Menuju konten utama
Sejarah Indonesia

Sejarah Boedi Oetomo: Latar Belakang, Tujuan, dan Tokoh Pendiri

Boedi Oetomo (Budi Utomo) adalah organisasi pertama di Indonesia yang bersifat nasional dan modern, didirikan oleh siapa saja?

Sejarah Boedi Oetomo: Latar Belakang, Tujuan, dan Tokoh Pendiri
Ilustrasi Lambang Boedi Oetomo didirikan. tirto.id/Nauval

tirto.id - Boedi Oetomo didirikan oleh siapa saja? Boedi Oetomo (Budi Utomo) disebut-sebut sebagai organisasi pertama di Indonesia yang bersifat nasional dan modern dalam sejarah.

Maka, tanggal berdirinya Boedi Oetomo diperingati sebagai Hari Kebangkitan Nasional. Boedi Oetomo atau disingkat BO didirikan oleh para siswa STOVIA (School Tot Opleiding Van Idlandche Artsen) pada tahun 1908.

Organisasi ini bergerak dalam bidang sosial, ekonomi, pendidikan, dan kebudayaan.

Boedi Oetomo Didirikan Oleh Siapa Saja?

Tanggal 20 Mei 1908 merupakan hari berdirinya Boedi Oetomo (BO) di Batavia atau Jakarta.
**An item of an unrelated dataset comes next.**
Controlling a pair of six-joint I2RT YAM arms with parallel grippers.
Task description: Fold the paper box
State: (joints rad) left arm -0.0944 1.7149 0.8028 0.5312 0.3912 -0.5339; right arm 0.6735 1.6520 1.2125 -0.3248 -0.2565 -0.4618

BO didirikan oleh beberapa siswa STOVIA (School tot Opleiding van Indische Artsen) atau sekolah dokter untuk bumiputera, cikal-bakal Fakultas Kedokteran Universitas Indonesia (FK-UI).

Beberapa tokoh pendiri Boedi Oetomo antara lain Soetomo, Soeraji Tirtonegoro, Goenawan Mangoenkoesoemo, dan lainnya. Pendirian BO dapat diwujudkan berkat gagasan Wahidin Soedirohoesodo.

Sementara itu dikutip dari artikel dalam website Kemendikbud, ada 9 orang yang disebut sebagai para tokoh pendiri BO, antara lain Soetomo, Soeradji Tirtonegoro, Goenawan Mangoenkoesoemo, Mohammad Soelaiman, Gondo Soewarno, Raden Ongko Prodjosoedirdjo, Mochammad Saleh, dan Raden Mas Goembrek.

Latar Belakang Sejarah

Menjelang akhir abad ke-19, kondisi Hindia Belanda atau Indonesia mulai mengalami perubahan. Seiring dengan diterapkannya Politik Etis atau Politik Balas Budi, orang-orang Belanda yang mendukung kesetaraan semakin banyak yang muncul.

Salah satu orang Belanda pendukung etisme, demikian tulis Sartono Kartodirdjo dalam Pengantar Sejarah Indonesia Baru: Sejarah Pergerakan Nasional (2014: 38), adalah Conrad Theodor (C.Th.) van Deventer.

Kalangan etis mendesak pemerintah kolonial Hindia Belanda untuk menerapkan kebijakan yang berpihak kepada bumiputera atau kaum pribumi alias rakyat Indonesia.

Menurut van Deventer dan kawan-kawan, sudah sepantasnya Belanda berterima kasih kepada rakyat Hindia (Indonesia) karena telah memperoleh keuntungan besar selama berpuluh-puluh tahun menduduki Nusantara.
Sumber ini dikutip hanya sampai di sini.